### TASK TO CARRY OUT:
Restate the data below word for word, omitting pictures.

### DATA FOR PROCESSING:
------------

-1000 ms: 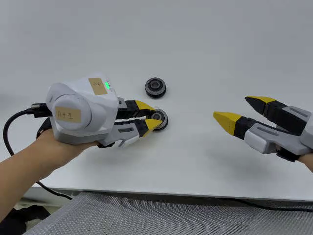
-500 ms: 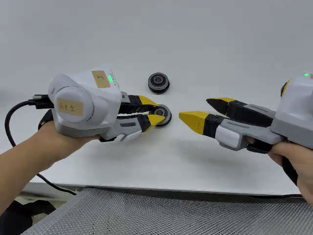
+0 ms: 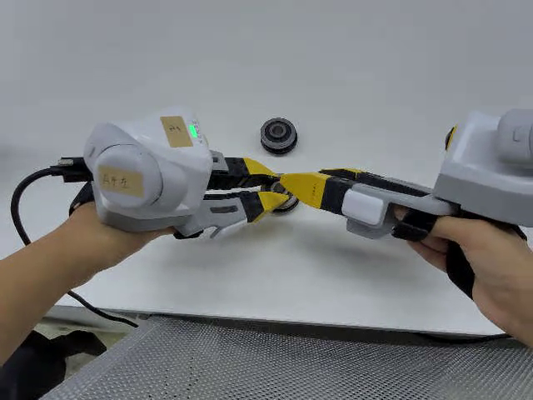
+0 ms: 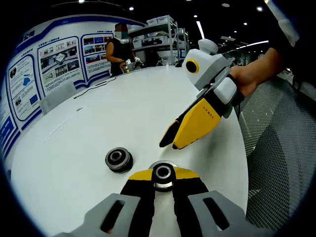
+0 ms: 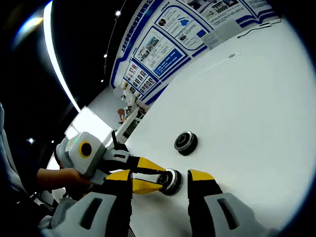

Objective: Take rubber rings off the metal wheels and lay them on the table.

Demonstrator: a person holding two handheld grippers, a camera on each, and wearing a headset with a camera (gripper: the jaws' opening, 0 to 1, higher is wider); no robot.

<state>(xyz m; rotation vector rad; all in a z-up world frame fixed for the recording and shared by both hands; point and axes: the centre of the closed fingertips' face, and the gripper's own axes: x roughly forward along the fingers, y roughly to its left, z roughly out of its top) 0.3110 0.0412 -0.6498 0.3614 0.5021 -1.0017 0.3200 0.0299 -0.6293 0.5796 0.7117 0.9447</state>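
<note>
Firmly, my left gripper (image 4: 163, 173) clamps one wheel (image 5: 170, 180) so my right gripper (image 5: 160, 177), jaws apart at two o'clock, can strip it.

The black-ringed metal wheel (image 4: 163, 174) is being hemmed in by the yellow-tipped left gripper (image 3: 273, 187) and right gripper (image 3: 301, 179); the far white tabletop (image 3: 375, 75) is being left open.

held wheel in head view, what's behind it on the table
A second wheel sits behind it, apart, on the table. The held wheel is mostly covered by the left gripper and right gripper tips.
</note>
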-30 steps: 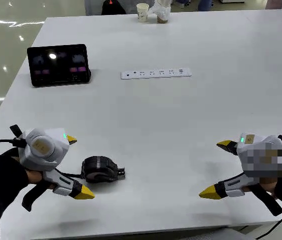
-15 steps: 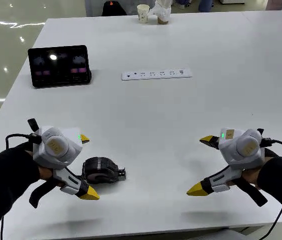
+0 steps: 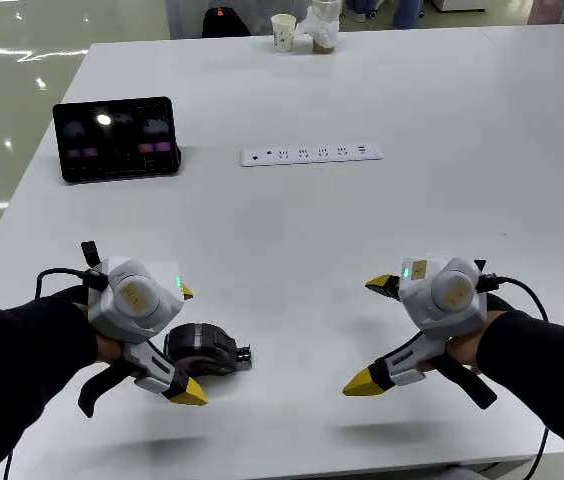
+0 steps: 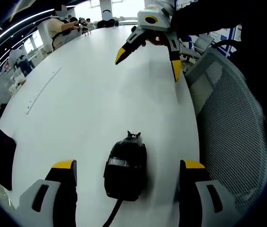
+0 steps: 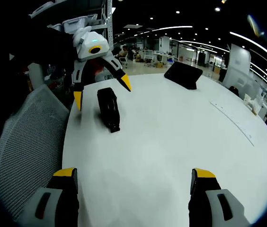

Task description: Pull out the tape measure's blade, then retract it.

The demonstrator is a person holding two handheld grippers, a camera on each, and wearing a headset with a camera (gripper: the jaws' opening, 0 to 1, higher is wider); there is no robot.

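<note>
Left gripper (image 4: 128,164) is spread wide, jaws released, and the tape measure (image 4: 125,169) sits right between them on the desk (image 3: 362,220), with neither yellow tip touching the black case. The blade looks fully wound in, its small hook end pointing away from the left gripper and across toward the right gripper (image 3: 368,333). A dark cord trails from the back of the case toward the left gripper; it may be a wrist strap, though the fisheye view makes that hard to call. In the head view, the tape measure lies near the front edge of the desk on the person's left, partly tucked behind the left gripper's white body.

The right gripper hangs over bare white desk, well apart from the tape measure, jaws parted and holding nothing, tips aimed toward the left side.

Farther back, a dark tablet (image 3: 116,138) stands propped on the left, a white power strip (image 3: 311,153) lies flat mid-desk, and a paper cup (image 3: 283,30) stands at the far edge. A mesh chair (image 4: 228,118) sits beside the near edge.
</note>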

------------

### SOLVED EXERCISE:
-1000 ms: 
-500 ms: 
+0 ms: 
+0 ms: 
+0 ms: 

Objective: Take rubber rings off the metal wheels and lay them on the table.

Demonstrator: a person holding two handheld grippers, a camera on each, and wearing a headset with a camera (gripper: the jaws' opening, 0 to 1, higher is wider); no robot.

<state>(xyz m; rotation vector rad; all in a z-up world frame fixed for the recording and shared by both hands; point and axes: the centre of the closed fingertips' face, and the gripper's own axes: x roughly forward along the fingers, y roughly to its left, z roughly out of its top) 0.3110 0.0412 -0.6498 0.3614 0.5021 -1.0017 0.3200 0.0299 -0.6293 0.5796 0.7117 0.9447</state>
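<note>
Firmly, my left gripper (image 4: 163, 173) clamps one wheel (image 5: 170, 180) so my right gripper (image 5: 160, 177), jaws apart at two o'clock, can strip it.

The black-ringed metal wheel (image 4: 163, 174) is being hemmed in by the yellow-tipped left gripper (image 3: 273, 187) and right gripper (image 3: 301, 179); the far white tabletop (image 3: 375, 75) is being left open.

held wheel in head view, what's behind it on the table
A second wheel sits behind it, apart, on the table. The held wheel is mostly covered by the left gripper and right gripper tips.
</note>
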-30 steps: 
-15 steps: 
+0 steps: 
+0 steps: 
+0 steps: 

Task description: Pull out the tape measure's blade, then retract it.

The demonstrator is a person holding two handheld grippers, a camera on each, and wearing a headset with a camera (gripper: the jaws' opening, 0 to 1, higher is wider); there is no robot.

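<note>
Left gripper (image 4: 128,164) is spread wide, jaws released, and the tape measure (image 4: 125,169) sits right between them on the desk (image 3: 362,220), with neither yellow tip touching the black case. The blade looks fully wound in, its small hook end pointing away from the left gripper and across toward the right gripper (image 3: 368,333). A dark cord trails from the back of the case toward the left gripper; it may be a wrist strap, though the fisheye view makes that hard to call. In the head view, the tape measure lies near the front edge of the desk on the person's left, partly tucked behind the left gripper's white body.

The right gripper hangs over bare white desk, well apart from the tape measure, jaws parted and holding nothing, tips aimed toward the left side.

Farther back, a dark tablet (image 3: 116,138) stands propped on the left, a white power strip (image 3: 311,153) lies flat mid-desk, and a paper cup (image 3: 283,30) stands at the far edge. A mesh chair (image 4: 228,118) sits beside the near edge.
</note>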

This concludes the response to the exercise.